Workload-optimized systems can improve both the 
performance and manageability of systems. With 
this demand comes a new category of expert 
integrated systems. These systems combine the 
flexibility of general-purpose systems, the elasticity 
of cloud computing, and the simplicity of an 
appliance that is tuned to the workload. 

The journey to an efficient 
information infrastructure 

IT demands on storage continue to evolve and grow as 
the number of data sources grows. Innovation is required 
to ensure that storage systems can accommodate this 
growth and can remain scalable and manageable. 
Storage requirements are growing faster than the cost 
reduction of storage technology, meaning that the cost to 
IT is increasing even as clients are challenged to reduce 
expenses. Enterprises must find ways to control and 
reduce costs through technical innovations. 

With storage solutions from IBM, you can generate 
insight from vast quantities of data, fundamentally 
changing the way you use information. In addition, with 
IBM’s innovative solutions, you can capitalize on the 
growing volume, variety, and velocity of data, without 
adding complexity. These tailored solutions can help 
you select the best mix of technology, services, and 
financing for your enterprise. 

When considering storage solutions for your 
environment, keep in mind the following key areas: 

► Workload optimized systems 

► Expert integrated systems 

► Storage efficiency 

► Global data access and movement 


Workload optimized systems 

Realistically, different workloads require a different 
combination of processing, memory, and storage. 
Begin by optimizing your hardware systems for the 
application workloads. Workload-optimized systems 
use specialized hardware to improve the performance 
and manageability of systems. The popularity of 
workload-optimized systems is driving the 
pre-integration of specialized capabilities by using both 
appliance structures and hardware virtualization. 

Workloads determine the access patterns for storage, 
the mix of reads and writes, the performance 
objectives, the need to create copies, and the required 
types of data protection. The following types of 
workloads provide online data access: 

► Online transaction processing ( OLTP) and database 
workloads focus on high transaction rates and small 
record writes. The data in this type of workload is 
usually mission-critical, and storage replication is 
used to mirror updates to recovery sites. 

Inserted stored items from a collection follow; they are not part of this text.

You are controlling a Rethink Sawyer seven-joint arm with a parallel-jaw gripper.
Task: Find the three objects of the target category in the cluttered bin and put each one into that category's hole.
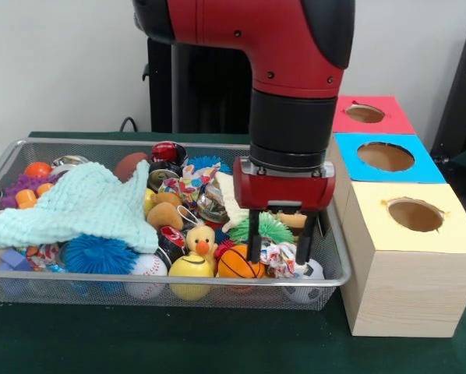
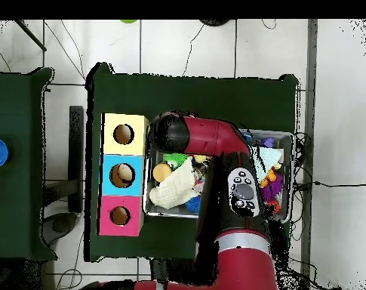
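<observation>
- Lower centre of frame: end effector (image 1: pixel 280 251) released, fingers straddling patterned cloth toy (image 1: pixel 280 257) beside mini basketball (image 1: pixel 239 263) inside wire bin (image 1: pixel 338 257).
- Search-and-pick step, apparently; nothing grasped.
- Next: descend, clench, lift clear toward holed boxes (image 1: pixel 408 249).

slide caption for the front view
Open pincer lowers into toy-filled wire bin beside three boxes with holes.

Bin: silver wire mesh basket (image 1: pixel 7 160), metal, faintly shiny.
Cloth: pale mint knitted cloth (image 1: pixel 77 204), soft, ribbed, matt.
Spiky toy: blue rubbery spiked ball (image 1: pixel 99 254), bristly and matt.
Balls: orange mini basketball (image 1: pixel 236 265), glossy plastic; white stitched baseball (image 1: pixel 147 266), smooth.
Boxes: pale wooden boxes (image 1: pixel 397 288), bare matt grain, topped with smooth yellow, blue and red paper.
Arm: glossy red and black plastic shell (image 1: pixel 248 39).
Worktop: dark green cloth-covered worktop (image 1: pixel 139 343), matt.
</observation>
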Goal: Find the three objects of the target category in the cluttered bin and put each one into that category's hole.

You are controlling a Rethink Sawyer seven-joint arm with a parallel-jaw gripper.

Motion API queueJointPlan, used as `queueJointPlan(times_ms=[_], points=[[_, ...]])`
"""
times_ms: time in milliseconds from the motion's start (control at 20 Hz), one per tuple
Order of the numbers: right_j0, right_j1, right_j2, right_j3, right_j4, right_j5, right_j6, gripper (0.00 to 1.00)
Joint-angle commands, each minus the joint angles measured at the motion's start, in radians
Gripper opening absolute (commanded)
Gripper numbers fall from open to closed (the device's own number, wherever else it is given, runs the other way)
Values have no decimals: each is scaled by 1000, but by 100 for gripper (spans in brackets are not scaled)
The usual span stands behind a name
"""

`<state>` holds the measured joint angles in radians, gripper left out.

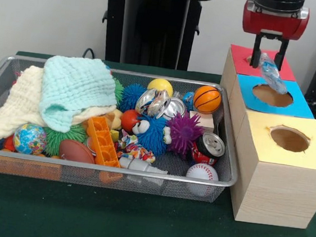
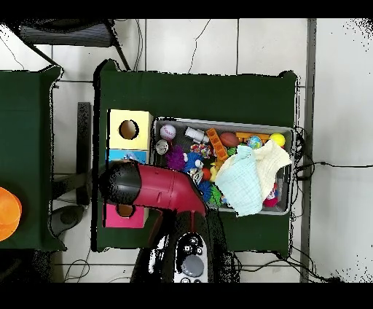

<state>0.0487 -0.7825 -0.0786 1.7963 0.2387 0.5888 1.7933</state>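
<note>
My gripper (image 1: 268, 57) hangs over the wooden boxes at the right, above the blue-topped box (image 1: 298, 104). Its fingers stand apart. A crushed clear plastic bottle (image 1: 271, 75) hangs tilted below them, its top end between the fingers and its lower end just over the blue box's round hole (image 1: 272, 95). The wire-mesh bin (image 1: 232, 177) sits to the left, full of toys, balls and cans. In the overhead view my red arm (image 2: 156, 186) covers the gripper and the blue box; the bin (image 2: 227, 121) lies to its right.
A red-topped box (image 1: 239, 54) stands behind the blue one, a yellow-topped box (image 1: 314, 140) with a hole in front. The bin holds crushed silver cans (image 1: 159, 103), a red soda can (image 1: 207, 146), a baseball (image 1: 202, 172), a small basketball (image 1: 207, 99) and a teal cloth (image 1: 73, 90).
</note>
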Motion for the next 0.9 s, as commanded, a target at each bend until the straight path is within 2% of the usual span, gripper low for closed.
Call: queueJointPlan(times_ms=[50, 250, 300, 900], points=[[32, 25, 5, 101, 55, -56, 292, 0], [60, 30, -18, 92, 55, -67, 292, 0], [61, 32, -20, 93, 64, -73, 282, 100], [41, 40, -13, 87, 66, -90, 246, 100]])
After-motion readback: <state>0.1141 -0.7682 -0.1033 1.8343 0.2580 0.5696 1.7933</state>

► Business applications workloads usually include 
database applications but with lower I/O rates and 
fewer writes. Servers are often virtualized, have less 
frequent replication, and have less expensive data 
protection than when OLTP is used. 

► High-performance computing (HPC) and analytics 

workloads historically include engineering and 
scientific applications. But, more recently, they are 
dominated by business analytics. 

► Web, collaboration, and infrastructure workloads 
often involve detecting insight from vast quantities 
of data or multiple copies of fixed content, such as 
movie or song streaming services. These 
applications are often deployed on virtual servers 
and are some of the earliest applications to be 
deployed on cloud environments. 

IBM covers all significant workload categories with its 
portfolio of storage products: 

► IBM provides high performance and optimal 
capacity utilization at minimal client expense. 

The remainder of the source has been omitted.